Back in 2010, two months after my fall, RTE screened a documentary about my adventure race to The South Pole. Ironically the director and my friend, Ross Whitaker and I had called it: “Blind Man Walking” and the night it aired in Ireland I was decidedly not walking. I was in the acute ward of Stoke Mandeville Hospital in England navigating the shock of paralysis and multiple debilitating infections. My family and friends and I were all in shock and I suppose initially I thought I was going to make some measure of recovery. So, when Ross came to visit we agreed he would bring his camera and keep on filming with the proviso that if we ever got to the point that we didn’t want to finish the documentary, if I didn’t recover, then we would scrap the footage.
And I didn’t recover, but that no longer seemed to be the point. The point is that we are heading in that direction and having some footage of the early very painful days in hospital as well as of the work we did in Los Angeles this year all became a big something – our film. Our documentary opened at the Light House Cinema in Dublin in October 2014 for an extended run, followed by an at times sell-out national tour. Award-winning director, Ross Whitaker and the team created a powerful film that has enabled us to meet and talk with people all around Ireland.
The Future
So I wonder now, what all these somethings, facilitated by so many fantastic people, will turn into next year. We are working on the international release of Unbreakable for 2015 which is exciting as a project but we hope useful too as we try to get paralysis onto the global agenda. We are also in the process of extending our Los Angeles study to explore what effect long term use of stimulation, robotics and pharmacology will have. So, I hope to be back walking in my Ekso Bionics robot while stimulated so we can learn more about whether this can be a viable therapy for other paralysed people.

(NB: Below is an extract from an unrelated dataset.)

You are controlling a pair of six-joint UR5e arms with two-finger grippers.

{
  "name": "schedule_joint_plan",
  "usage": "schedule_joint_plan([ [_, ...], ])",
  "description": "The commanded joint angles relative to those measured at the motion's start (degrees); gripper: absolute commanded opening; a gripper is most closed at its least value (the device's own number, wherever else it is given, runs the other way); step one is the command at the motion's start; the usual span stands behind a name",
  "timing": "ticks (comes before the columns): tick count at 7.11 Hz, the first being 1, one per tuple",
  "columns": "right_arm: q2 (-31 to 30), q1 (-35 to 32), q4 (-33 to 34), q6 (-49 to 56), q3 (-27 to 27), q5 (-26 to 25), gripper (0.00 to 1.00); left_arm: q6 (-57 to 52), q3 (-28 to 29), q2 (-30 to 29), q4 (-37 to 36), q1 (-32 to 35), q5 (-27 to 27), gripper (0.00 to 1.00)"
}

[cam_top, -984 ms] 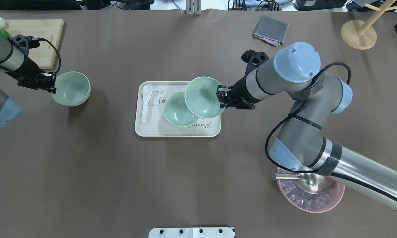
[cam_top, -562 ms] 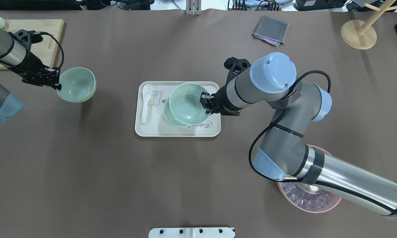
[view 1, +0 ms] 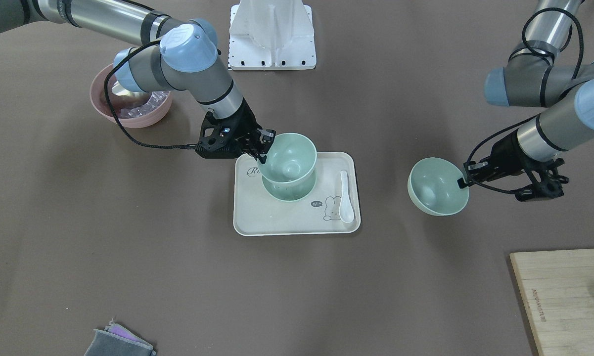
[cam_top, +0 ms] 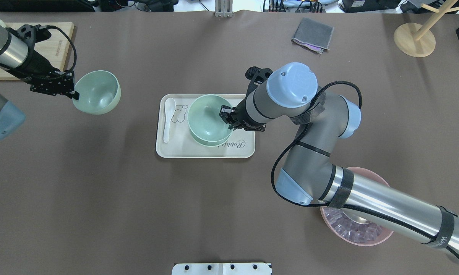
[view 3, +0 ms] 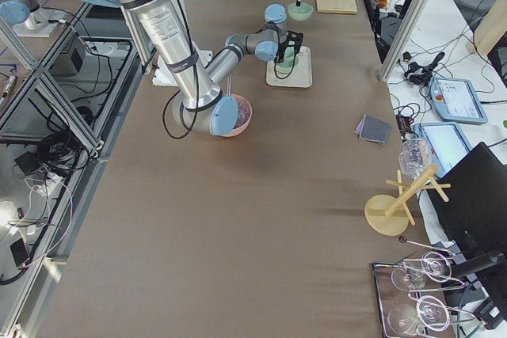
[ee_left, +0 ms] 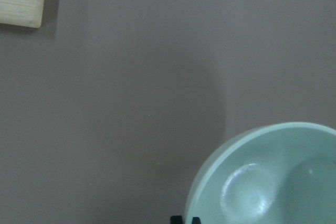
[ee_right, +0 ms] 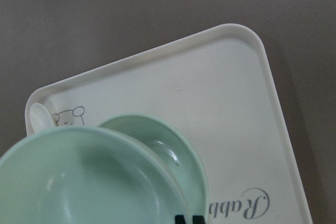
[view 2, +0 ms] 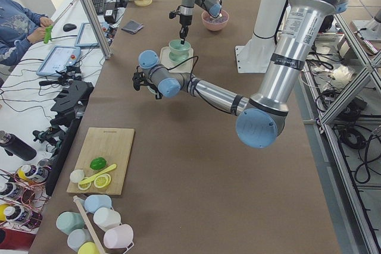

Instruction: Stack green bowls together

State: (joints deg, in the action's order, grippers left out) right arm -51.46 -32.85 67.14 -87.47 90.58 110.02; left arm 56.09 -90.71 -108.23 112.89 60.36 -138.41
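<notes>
A brown matte surface (cam_top: 99, 198) carries a cream tray (cam_top: 175, 152) at its middle, with a white spoon (cam_top: 168, 118) lying along the tray's left side. All three green bowls are the same: small, round, pale mint, smooth and matte, with no markings.

One bowl (view 1: 288, 193) stands upright on the tray. A second bowl (cam_top: 208, 118) is upright directly over it, with its base down inside the lower rim. Whether it rests fully seated I cannot tell. The right wrist view shows the two rims slightly offset. The right tool (cam_top: 227, 119) is clamped on this upper bowl's rim, on the side towards the right edge, with one finger inside and one outside.

The third bowl (cam_top: 97, 93) hangs clear of the surface between the tray and the left edge. It is tilted, and its shadow falls on the surface below. The left tool (cam_top: 73, 93) is pinched shut on the part of its rim nearest the left edge.

A wooden cutting board (cam_top: 57, 42) lies at the far left corner. A grey cloth (cam_top: 312, 34) lies near the far edge. A pink ribbed bowl (cam_top: 351, 233) sits towards the near right corner, partly under the right arm.
</notes>
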Motion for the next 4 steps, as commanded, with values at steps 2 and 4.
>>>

The injuries that I suffered in 2010 have left me paralysed. But after navigating a path through intensive care and the devastating shock of paralysis, I and a growing we, started by doing something. That something has gathered pace and last year felt like we reached the end of the start up phase. It feels like we’re getting ready for making a bigger impact. Now, we are focused on extending this groundbreaking research and helping translate that research into real therapies in the community as soon as possible. So, as we reflect on last year and plan for 2015, I want to thank all the people who have supported me to try somethings that I hope will make a significant impact on the global problem of paralysis. There is much more to do but we are making progress – thank you.